Aim of the task: Repeat the lines from the line with "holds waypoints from" to the line with "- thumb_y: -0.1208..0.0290" in the listing below, keeping both end lines and adding nothing.

Source material:
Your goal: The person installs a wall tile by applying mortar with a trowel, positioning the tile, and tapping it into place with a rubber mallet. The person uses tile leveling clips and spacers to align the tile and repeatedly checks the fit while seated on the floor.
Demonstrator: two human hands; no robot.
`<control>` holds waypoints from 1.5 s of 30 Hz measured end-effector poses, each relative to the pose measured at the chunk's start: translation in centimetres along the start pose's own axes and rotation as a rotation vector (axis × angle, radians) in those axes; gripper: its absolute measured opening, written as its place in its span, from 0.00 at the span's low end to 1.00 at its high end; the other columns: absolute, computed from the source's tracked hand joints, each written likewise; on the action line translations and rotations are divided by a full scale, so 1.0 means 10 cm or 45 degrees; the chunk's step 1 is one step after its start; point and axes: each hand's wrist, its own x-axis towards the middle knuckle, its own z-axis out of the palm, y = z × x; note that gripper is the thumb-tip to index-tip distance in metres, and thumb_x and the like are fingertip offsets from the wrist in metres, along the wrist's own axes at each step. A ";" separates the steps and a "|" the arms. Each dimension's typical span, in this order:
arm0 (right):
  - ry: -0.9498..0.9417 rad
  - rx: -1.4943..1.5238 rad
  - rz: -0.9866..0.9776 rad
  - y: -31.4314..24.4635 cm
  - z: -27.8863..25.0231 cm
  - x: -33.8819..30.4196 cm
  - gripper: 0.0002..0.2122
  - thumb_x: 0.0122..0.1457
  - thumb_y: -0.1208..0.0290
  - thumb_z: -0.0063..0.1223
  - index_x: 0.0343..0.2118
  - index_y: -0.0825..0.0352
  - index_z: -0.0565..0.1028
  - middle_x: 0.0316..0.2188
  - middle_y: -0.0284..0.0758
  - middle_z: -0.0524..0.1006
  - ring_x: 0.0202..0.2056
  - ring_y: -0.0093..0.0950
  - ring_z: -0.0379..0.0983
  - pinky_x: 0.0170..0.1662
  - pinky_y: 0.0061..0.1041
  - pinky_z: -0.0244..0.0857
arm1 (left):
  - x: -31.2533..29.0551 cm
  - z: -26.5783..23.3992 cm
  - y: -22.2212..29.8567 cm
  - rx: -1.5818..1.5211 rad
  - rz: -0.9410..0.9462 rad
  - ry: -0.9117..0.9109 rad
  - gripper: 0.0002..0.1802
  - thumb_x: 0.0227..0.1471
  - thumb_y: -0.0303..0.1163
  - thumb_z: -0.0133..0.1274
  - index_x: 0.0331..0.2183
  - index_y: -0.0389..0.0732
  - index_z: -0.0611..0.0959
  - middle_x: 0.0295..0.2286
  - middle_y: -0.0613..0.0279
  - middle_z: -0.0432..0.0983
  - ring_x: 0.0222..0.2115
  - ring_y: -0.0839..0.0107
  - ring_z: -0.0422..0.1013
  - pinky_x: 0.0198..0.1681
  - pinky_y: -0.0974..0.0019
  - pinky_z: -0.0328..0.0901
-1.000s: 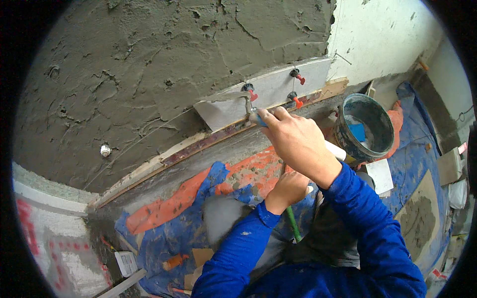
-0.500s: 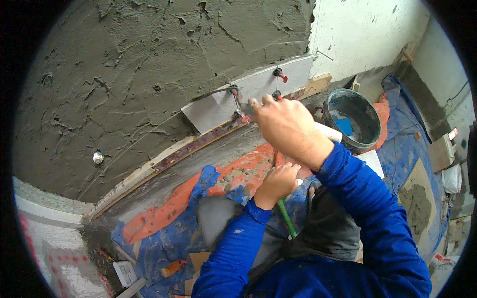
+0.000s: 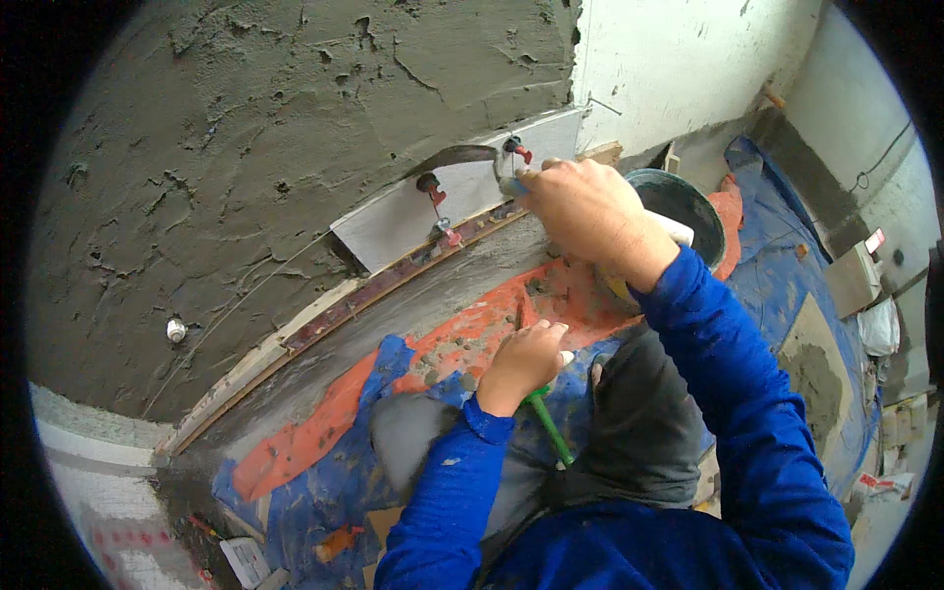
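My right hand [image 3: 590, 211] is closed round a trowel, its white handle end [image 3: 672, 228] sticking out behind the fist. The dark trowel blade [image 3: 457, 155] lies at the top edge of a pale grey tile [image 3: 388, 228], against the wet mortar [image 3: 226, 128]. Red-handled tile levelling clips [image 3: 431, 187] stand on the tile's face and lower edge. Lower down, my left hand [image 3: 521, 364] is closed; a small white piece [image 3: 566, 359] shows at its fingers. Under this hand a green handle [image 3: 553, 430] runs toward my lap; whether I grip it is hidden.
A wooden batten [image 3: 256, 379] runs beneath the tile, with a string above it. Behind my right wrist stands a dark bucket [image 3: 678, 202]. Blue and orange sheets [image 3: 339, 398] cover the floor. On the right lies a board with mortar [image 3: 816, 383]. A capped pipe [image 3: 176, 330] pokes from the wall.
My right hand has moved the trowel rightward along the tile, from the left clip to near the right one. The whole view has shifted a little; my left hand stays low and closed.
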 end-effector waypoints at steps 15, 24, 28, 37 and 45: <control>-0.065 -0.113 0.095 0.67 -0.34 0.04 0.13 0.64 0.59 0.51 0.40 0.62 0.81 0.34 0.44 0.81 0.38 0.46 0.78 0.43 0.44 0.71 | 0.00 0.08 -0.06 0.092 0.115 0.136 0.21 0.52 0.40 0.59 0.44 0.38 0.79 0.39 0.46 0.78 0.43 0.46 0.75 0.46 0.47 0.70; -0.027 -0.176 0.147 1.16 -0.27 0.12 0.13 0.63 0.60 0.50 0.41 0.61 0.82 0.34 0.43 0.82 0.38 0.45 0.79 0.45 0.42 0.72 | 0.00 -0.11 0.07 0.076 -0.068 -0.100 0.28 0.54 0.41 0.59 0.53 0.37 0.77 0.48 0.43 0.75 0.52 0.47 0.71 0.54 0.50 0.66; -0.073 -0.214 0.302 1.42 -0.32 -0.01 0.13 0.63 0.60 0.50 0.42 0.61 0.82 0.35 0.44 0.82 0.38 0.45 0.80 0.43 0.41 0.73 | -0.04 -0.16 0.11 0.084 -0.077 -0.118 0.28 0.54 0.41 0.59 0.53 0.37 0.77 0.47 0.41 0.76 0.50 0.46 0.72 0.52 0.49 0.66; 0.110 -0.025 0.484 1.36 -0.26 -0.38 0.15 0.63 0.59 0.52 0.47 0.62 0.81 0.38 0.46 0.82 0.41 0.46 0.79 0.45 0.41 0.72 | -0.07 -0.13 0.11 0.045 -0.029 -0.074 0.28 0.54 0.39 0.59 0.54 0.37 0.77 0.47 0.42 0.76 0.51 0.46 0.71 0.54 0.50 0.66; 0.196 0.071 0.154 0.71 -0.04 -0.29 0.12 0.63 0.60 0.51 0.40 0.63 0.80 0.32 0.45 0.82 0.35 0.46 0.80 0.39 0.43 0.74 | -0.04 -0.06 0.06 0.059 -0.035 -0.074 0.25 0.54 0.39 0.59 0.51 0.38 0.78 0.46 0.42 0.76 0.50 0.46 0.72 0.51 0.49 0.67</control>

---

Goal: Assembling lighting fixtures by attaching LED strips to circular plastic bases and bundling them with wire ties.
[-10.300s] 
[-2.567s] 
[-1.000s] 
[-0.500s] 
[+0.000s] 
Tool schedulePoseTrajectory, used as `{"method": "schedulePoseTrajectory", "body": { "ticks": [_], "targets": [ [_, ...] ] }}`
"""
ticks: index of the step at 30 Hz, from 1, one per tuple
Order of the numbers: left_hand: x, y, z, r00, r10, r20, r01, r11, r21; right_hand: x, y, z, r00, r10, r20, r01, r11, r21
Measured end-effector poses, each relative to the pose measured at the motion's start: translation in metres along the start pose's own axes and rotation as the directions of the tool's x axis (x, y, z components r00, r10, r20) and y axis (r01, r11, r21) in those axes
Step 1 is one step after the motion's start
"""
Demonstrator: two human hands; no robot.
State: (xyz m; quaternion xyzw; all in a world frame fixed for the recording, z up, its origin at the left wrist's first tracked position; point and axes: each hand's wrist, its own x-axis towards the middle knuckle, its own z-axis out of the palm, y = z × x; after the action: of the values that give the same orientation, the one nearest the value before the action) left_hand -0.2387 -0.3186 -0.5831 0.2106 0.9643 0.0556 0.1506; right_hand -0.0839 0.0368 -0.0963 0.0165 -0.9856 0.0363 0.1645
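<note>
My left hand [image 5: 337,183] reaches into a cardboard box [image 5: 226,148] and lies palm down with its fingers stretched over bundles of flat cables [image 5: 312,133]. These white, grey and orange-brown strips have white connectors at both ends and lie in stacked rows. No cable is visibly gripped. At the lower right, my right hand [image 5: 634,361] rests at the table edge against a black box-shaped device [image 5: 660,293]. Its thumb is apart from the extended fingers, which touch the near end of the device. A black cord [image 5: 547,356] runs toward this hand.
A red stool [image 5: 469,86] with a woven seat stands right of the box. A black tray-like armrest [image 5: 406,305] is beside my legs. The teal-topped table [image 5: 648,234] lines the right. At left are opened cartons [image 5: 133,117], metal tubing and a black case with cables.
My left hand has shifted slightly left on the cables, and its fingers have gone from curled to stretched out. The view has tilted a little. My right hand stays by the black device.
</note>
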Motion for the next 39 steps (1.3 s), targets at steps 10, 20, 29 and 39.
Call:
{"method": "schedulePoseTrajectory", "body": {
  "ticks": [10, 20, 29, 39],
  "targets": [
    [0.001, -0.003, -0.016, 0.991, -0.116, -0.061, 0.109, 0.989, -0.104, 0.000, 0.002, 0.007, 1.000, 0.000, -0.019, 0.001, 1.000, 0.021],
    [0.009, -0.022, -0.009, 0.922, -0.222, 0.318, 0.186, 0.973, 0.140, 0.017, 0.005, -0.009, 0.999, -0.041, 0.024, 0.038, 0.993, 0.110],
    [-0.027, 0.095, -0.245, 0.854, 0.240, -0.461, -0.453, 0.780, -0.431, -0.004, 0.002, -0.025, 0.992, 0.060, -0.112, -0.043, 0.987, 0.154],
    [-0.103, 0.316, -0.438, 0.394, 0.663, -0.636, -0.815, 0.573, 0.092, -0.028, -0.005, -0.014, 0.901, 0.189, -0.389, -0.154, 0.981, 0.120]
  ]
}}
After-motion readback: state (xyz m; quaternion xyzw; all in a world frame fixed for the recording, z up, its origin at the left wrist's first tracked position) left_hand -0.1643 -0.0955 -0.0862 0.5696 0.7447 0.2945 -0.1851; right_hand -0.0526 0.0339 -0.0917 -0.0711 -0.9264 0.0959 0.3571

Written response:
`<control>` holds waypoints from 1.5 s of 30 Hz measured end-effector poses, each relative to the pose measured at the chunk's start: translation in centimetres along the start pose's own axes and rotation as a rotation vector (axis × angle, radians) in those axes; gripper: its absolute measured opening, written as its place in its span, from 0.00 at the span's low end to 1.00 at its high end; the other columns: absolute, computed from the source's tracked hand joints, each written likewise; on the action line translations and rotations are divided by a full scale, so 1.0 means 10 cm or 45 degrees; the chunk's step 1 is one step after its start; point and axes: each hand's wrist, its own x-axis towards the middle knuckle, its own z-axis out of the palm, y = z × x; note that gripper is the thumb-tip to index-tip distance in metres, and thumb_x and the like are fingertip offsets from the wrist in metres, along the wrist's own axes at each step. A ";" separates the steps and a "|" the arms. Each dimension's typical span, in this order:
arm0 (right):
  - ry: -0.9498..0.9417 rad
  - rx: -1.4943..1.5238 rad
  - rz: -0.9866..0.9776 rad
  - y: -31.4314..24.4635 cm
  - z: -27.8863..25.0231 cm
  - x: -33.8819..30.4196 cm
  - gripper: 0.0002..0.2122
  - thumb_x: 0.0122..0.1457
  - thumb_y: -0.1208..0.0290

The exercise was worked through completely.